Sólo una Europa unida puede salvar nuestro modo de vida. Europa, en ese sentido, es mucho más que territorio, poder y población es, igual que llegó a ser Roma durante un tiempo, un lugar donde la mayor parte de su población puede vivir con una seguridad y tiene la posibilidad de realizar un proyecto de vida como en muy pocas partes del mundo es posible hacerlo.
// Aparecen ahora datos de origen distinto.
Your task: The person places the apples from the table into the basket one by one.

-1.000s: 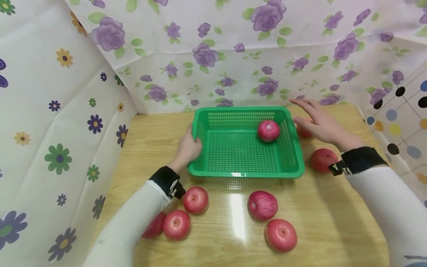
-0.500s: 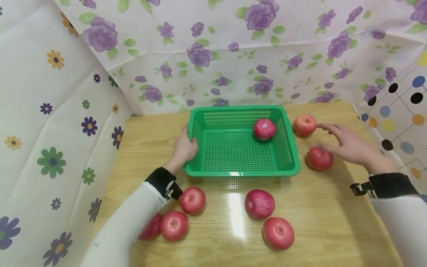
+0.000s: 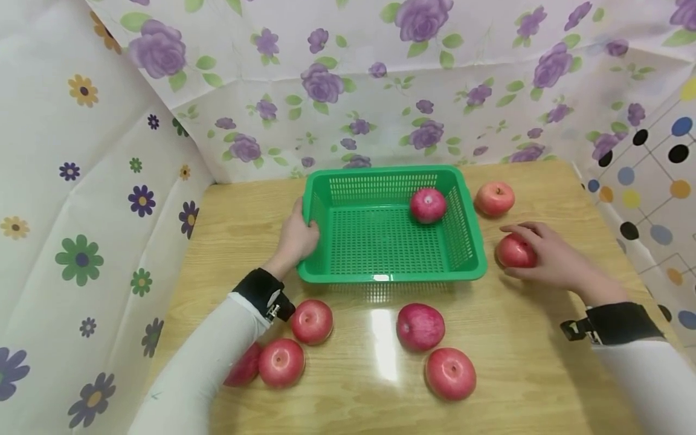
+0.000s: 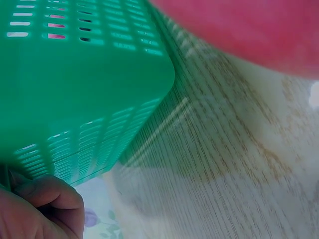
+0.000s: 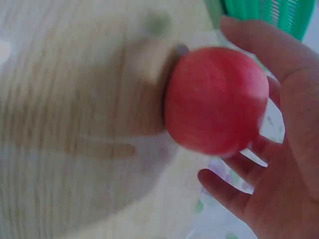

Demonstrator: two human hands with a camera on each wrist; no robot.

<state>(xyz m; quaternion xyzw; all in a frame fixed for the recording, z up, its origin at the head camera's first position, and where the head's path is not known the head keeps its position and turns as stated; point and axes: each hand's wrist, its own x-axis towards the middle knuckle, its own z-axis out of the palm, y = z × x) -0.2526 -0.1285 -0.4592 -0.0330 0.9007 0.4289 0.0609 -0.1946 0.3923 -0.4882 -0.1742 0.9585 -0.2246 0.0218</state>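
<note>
A green plastic basket (image 3: pixel 311 260) with slotted walls stands on the table, one red apple (image 3: pixel 428 206) inside near its right end. My left hand (image 3: pixel 298 239) grips the basket's left rim; in the left wrist view its curled fingers (image 4: pixel 55 196) show at the basket wall. To the right of the basket, my right hand (image 3: pixel 557 264) is spread around another red apple (image 3: pixel 513 251). The right wrist view shows this apple (image 5: pixel 217 102) between thumb and fingers, the thumb standing off its surface. Behind it sits a lighter apple (image 3: pixel 495 199).
Several more apples lie in front of the basket: a dark red one (image 3: pixel 420 327) and a red one (image 3: pixel 451 374) toward the right, and a red apple (image 3: pixel 312 322) near my left wrist with others beside it. Flowered sheets (image 3: pixel 375 109) hang at the back and sides of the wooden table (image 3: pixel 522 374).
My right hand has come away from the basket's far right corner, moved toward me, and lowered around the nearer right-hand apple. My left hand has kept hold of the basket rim.
</note>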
Puede que para mantener ese singular modo de vida, en estos momentos, la única solución implique deshacer los lazos que vinculan a las antiguas naciones-estado europeas y lanzarnos decididamente a la construcción de una única Europa, con unos poderes legislativo, ejecutivo y judicial efectivos en todo el territorio, con un sistema fiscal común y con modelos homogéneos de protección social.

La unión fiscal y bancaria postulada ahora por nuestro Gobierno y sobre la que están trabajando estos días en Bruselas no es suficiente. Es necesaria una reforma profunda que rompa esta decadente inercia, nos ayude a cambiar el paradigma y sobre cuya base puedan transformarse muchas otras cosas, no solo en lo económico sino también en lo político y en lo social, que son necesarias para que la Europa que nosotros conocemos no desaparezca.